On March 15, 2023, Hicks filed a brief in opposition to LGM’s motion. On
November 6, 2023, the trial court granted LGM’s motion to stay proceedings,
stating, in part, in its journal entry: This matter is before the court on defendant LGM Co., Inc.’s motion to stay proceedings and compel arbitration. The court finds defendant’s motion well-taken and defendant’s motion is hereby granted. It is hereby ordered that all proceedings in this action are stayed. The parties are hereby ordered to resolve their dispute through arbitration, as provided for in the parties’ arbitration agreement.

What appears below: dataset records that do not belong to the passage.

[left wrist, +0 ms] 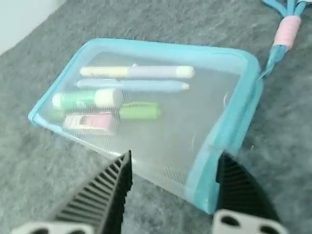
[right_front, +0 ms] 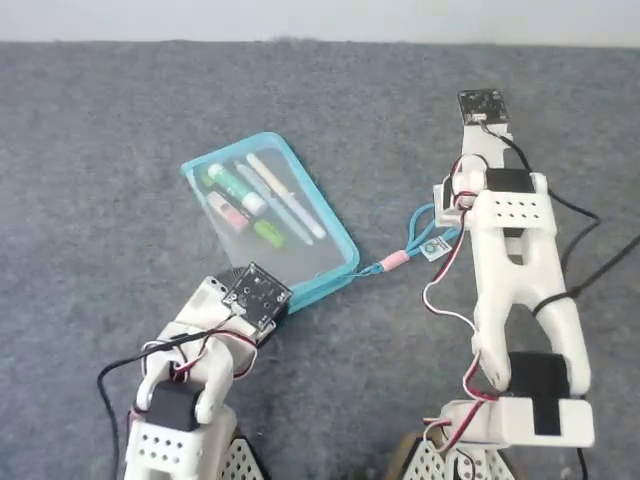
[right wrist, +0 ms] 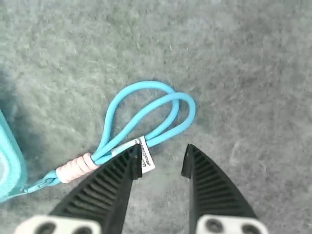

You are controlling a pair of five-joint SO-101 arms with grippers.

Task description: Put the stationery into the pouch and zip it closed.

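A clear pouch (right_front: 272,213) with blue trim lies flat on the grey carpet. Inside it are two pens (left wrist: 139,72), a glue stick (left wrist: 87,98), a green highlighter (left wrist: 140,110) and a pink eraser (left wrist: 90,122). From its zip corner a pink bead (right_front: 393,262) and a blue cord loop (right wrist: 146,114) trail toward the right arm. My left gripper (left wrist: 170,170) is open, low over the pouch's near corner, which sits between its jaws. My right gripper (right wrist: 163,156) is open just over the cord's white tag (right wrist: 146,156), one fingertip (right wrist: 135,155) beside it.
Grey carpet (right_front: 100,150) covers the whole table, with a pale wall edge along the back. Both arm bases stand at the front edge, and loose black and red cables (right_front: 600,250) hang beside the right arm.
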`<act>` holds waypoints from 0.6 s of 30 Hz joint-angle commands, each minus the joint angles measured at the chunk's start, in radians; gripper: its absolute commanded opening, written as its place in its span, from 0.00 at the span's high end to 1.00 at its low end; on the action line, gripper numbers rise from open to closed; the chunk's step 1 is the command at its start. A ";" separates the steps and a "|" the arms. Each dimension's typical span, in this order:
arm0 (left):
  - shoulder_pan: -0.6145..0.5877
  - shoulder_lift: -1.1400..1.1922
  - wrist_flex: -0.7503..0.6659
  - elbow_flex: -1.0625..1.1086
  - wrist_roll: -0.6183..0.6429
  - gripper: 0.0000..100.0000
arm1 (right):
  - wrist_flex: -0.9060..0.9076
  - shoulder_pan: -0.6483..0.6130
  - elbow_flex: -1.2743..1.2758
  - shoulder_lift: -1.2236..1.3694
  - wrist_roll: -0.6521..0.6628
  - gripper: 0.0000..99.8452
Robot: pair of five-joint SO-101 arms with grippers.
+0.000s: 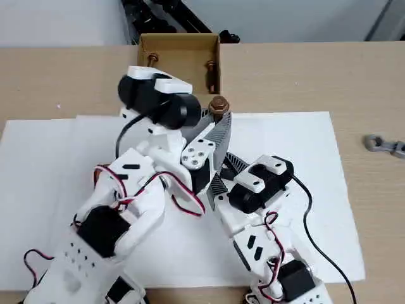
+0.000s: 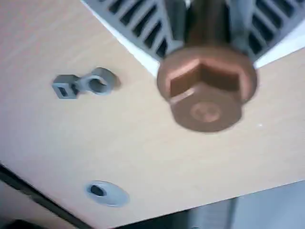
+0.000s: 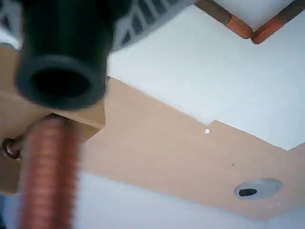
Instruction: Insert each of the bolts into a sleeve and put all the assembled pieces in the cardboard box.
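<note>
The left gripper's (image 2: 208,21) jaws clamp the copper hex-headed bolt (image 2: 207,90) near-upright, head uppermost, just before the open cardboard box (image 1: 180,44), while the right gripper's (image 3: 71,19) jaws clasp the black tubular sleeve (image 3: 59,102) beside the bolt's threaded shank.

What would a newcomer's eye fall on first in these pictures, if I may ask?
Most striking is the copper bolt, held off the table in the left gripper. The black sleeve sits in the right gripper close beside it. Behind them, the cardboard box at the table's far side holds two assembled pieces.
</note>
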 commanded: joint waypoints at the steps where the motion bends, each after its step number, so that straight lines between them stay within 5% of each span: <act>1: -0.003 0.000 -0.041 0.008 -0.008 0.99 | -0.015 -0.007 -0.014 -0.015 -0.011 1.00; 18: -0.005 -0.003 -0.009 0.073 -0.068 0.99 | -0.015 -0.007 -0.012 -0.008 -0.011 1.00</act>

Journal Entry No. 163569389 (Nov. 6, 2023).
{¶12} Hicks filed this appeal assigning three errors for our review:
1. The trial court erred in granting appellee’s motion to arbitrate when appellee had no right to arbitrate the agreement at issue;
2. The trial court erred in granting appellee’s motion to arbitrate when the appellee extinguished any right it had by assigning all of its rights to another party; and
3. The trial court erred in granting appellee’s motion to arbitrate when appellee waived its alleged right by its litigation conduct.
II. Standard of Review
{¶13} “‘In general, an appellate court reviews a trial court’s decision to grant
or deny a motion to compel arbitration under the abuse of discretion standard of
review.’” Smith v. Rezutek, 2024-Ohio-5599, ¶ 5 (8th Dist.), quoting Simmons v.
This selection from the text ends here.